▶ _Work required_
Write out again, please, the records below from the first line to the line holding "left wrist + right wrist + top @", inclusive, and nothing else.

▶ _Data_
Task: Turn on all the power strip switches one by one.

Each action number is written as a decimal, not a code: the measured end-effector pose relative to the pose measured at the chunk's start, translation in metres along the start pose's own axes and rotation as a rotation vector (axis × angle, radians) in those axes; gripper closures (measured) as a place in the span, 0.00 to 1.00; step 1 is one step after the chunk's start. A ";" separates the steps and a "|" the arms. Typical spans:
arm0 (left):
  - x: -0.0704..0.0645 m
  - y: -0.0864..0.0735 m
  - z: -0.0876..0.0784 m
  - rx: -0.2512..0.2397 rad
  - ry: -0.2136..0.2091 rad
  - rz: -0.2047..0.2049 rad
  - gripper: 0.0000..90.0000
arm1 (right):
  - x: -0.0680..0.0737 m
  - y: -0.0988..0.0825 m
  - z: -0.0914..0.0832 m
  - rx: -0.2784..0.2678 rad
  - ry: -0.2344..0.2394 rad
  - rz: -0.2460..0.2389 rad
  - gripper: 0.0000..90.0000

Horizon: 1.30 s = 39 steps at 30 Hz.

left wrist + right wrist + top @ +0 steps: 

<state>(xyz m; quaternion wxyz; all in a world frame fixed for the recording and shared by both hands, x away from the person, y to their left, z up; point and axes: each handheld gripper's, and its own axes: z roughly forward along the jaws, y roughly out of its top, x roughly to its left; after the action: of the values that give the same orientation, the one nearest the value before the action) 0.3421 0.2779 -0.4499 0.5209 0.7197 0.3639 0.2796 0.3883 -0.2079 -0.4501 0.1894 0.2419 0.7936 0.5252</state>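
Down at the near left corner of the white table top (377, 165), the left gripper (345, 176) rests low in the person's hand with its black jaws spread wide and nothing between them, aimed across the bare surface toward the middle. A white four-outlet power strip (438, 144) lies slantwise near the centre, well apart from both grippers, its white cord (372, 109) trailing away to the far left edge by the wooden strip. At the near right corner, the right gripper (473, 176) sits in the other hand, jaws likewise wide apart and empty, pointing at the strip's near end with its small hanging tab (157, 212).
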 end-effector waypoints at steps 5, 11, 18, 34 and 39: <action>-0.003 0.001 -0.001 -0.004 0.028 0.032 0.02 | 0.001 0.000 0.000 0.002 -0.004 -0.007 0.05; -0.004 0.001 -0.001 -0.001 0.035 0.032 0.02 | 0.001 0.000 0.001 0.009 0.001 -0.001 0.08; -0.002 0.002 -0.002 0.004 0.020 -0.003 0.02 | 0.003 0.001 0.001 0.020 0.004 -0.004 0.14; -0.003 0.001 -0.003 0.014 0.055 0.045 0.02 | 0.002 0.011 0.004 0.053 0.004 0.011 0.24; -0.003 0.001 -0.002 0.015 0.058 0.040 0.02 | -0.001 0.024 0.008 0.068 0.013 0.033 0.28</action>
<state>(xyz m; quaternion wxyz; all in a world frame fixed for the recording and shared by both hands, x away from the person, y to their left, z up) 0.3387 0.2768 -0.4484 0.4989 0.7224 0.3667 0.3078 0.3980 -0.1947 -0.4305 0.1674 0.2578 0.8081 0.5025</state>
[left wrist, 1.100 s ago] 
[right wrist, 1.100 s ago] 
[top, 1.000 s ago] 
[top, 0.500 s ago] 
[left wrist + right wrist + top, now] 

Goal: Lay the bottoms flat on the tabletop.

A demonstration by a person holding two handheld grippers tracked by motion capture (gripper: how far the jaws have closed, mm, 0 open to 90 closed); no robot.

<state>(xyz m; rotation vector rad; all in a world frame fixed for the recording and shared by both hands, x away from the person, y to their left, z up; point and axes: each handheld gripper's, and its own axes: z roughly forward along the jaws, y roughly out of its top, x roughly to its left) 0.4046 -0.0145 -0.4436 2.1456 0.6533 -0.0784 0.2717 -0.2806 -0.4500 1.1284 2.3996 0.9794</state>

▶ _Solution for this task_
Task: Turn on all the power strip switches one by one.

Each action number is written as a decimal, not a code: the measured end-effector pose relative to the pose measured at the chunk's start, translation in metres along the start pose's own axes and rotation as a rotation vector (axis × angle, radians) in those axes; gripper closures (measured) as a place in the span, 0.00 to 1.00; step 1 is one step after the chunk's start. A ";" separates the steps and a "|" the arms. Typical spans:
arm0 (left):
  - x: -0.0704..0.0645 m
  - y: -0.0864..0.0735 m
  - z: -0.0876..0.0784 m
  - rx: -0.2512..0.2397 rad
  - ry: -0.2136..0.2091 rad
  - rz: -0.2047..0.2049 rad
  - gripper: 0.0000..90.0000
arm1 (right):
  - x: -0.0680..0.0737 m
  - y: -0.0988..0.0825 m
  - z: -0.0914..0.0832 m
  - rx: -0.2784..0.2678 rad
  - ry: -0.2344..0.2394 rad
  - rz: -0.2460..0.2389 rad
  - gripper: 0.0000..90.0000

Horizon: 1.30 s = 39 steps at 30 Hz.

left wrist + right wrist + top @ +0 steps: 

The exercise requires nothing else.